For the elliptic curves we’re discussing, I mentioned scalars are mod n (the order of the curve), and they’re defined to be non-negative integers from 0 to n-1.
So where do negative numbers come from? Am I duping the readers by definition?? Well, yes and no. I’m using “negative” here to mean “the additive inverse”—the thing you add to get back to zero.
With the set of integers, every element has an additive inverse (i.e., 2 + (-2) = 0). With the set of integers modulo some number n, every number still has an additive inverse, but it’s just the number that, when added, gives you zero mod n (i.e., 6 + 1 ≡ 0 (mod 7)).
With elliptic curves we work with prime p as modulus, which also makes p odd. What does this have to do with anything? Well, I can say that an even number added to another even number will never equal our odd p!
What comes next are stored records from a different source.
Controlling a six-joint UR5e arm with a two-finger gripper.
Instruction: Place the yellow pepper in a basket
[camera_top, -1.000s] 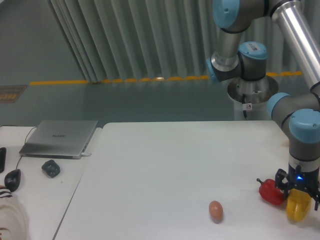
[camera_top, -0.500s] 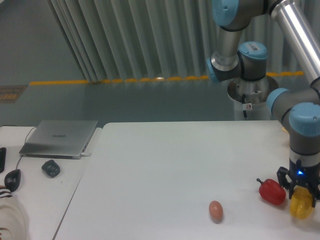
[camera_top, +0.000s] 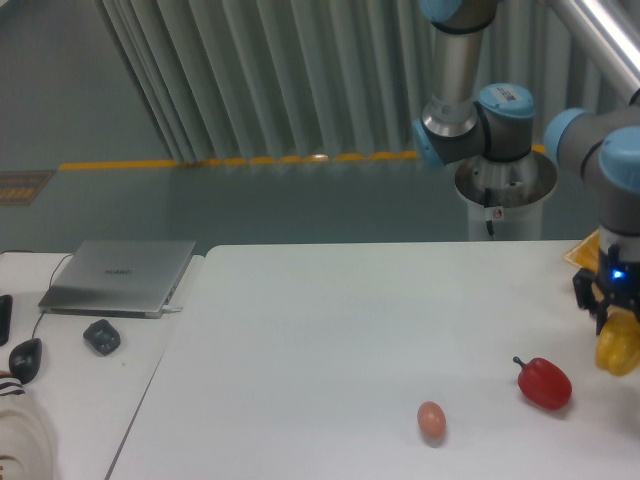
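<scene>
The yellow pepper (camera_top: 618, 346) hangs above the table at the far right edge, held in my gripper (camera_top: 616, 332), which is shut on it from above. Behind the gripper, a sliver of the yellow basket (camera_top: 582, 251) shows at the table's far right; most of it is hidden by the arm or cut off by the frame. The pepper is in the air, nearer the camera than that sliver.
A red pepper (camera_top: 544, 383) lies on the white table (camera_top: 330, 340) left of and below the held pepper. A small pinkish egg (camera_top: 431, 419) lies near the front. A laptop (camera_top: 120, 276), a mouse (camera_top: 101, 335) and other items sit on the left desk.
My gripper has lifted the yellow pepper off the table beside the red pepper and carried it up and slightly right. The red pepper and egg stayed put.
</scene>
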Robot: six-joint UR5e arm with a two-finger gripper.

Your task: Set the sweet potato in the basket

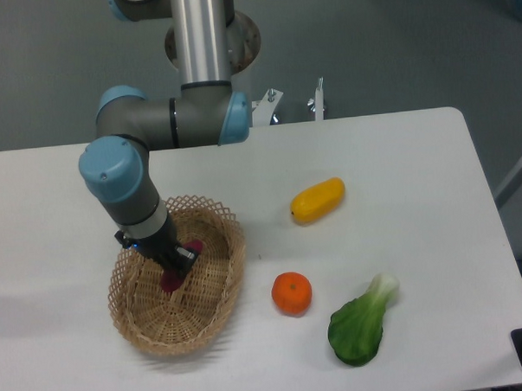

We can then label even numbers as ‘positive’ and odd numbers as ‘negative’ since every element in this set of positive numbers has an inverse in the odd set of numbers. There will never be an inverse of an even number in the even set or vice-versa, making the inverses mutually exclusive. It’s this mutual exclusivity that lets us relabel these sets as ‘positive’ and ‘negative’. ‘Negative’ is therefore redefined in this context to mean a set of inverses to another set rather than the traditional concept of negative.